* _What you should do_: Retype the listing exactly, with no images.

* _Supplied information_:
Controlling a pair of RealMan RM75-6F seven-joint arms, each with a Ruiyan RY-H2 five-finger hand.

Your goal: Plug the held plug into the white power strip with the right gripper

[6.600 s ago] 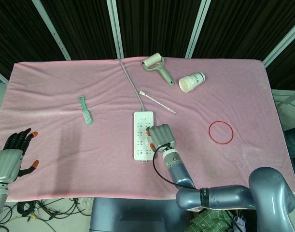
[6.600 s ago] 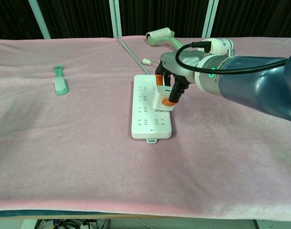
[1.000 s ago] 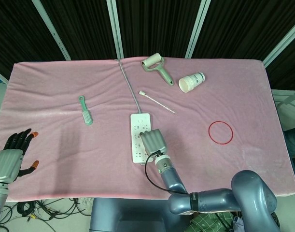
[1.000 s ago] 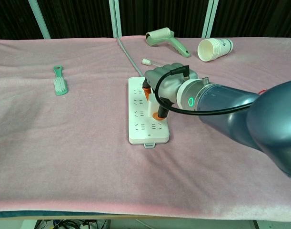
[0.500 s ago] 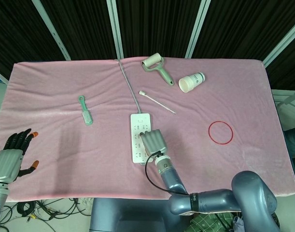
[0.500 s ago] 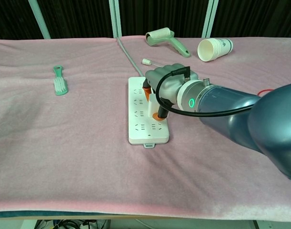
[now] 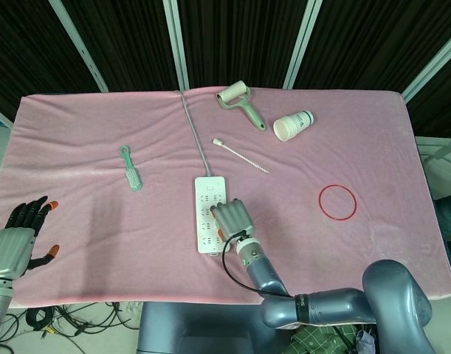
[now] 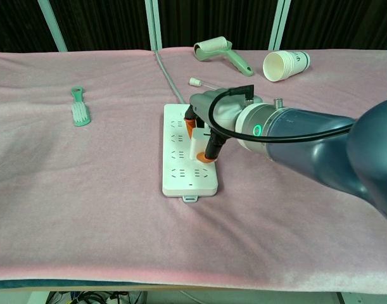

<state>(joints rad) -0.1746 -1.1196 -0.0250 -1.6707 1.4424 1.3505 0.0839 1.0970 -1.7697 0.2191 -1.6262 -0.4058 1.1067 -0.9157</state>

* _Task solution_:
Controlling a pair of RealMan RM75-6F seven-joint arms, each with a Ruiyan RY-H2 five-finger hand.

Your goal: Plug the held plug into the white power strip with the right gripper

[6.600 s ago] 
[6.600 s ago] 
[1.000 s ago] 
[1.000 s ago] 
[0.500 s ago] 
[0.500 s ago] 
[now] 
[now] 

<state>(joints rad) -0.1746 -1.1196 -0.0250 -1.6707 1.4424 1.3505 0.0839 1.0970 -1.7697 0.2191 -1.6262 -0.4058 1.1067 -0.9157</state>

No more output is required for this exercise.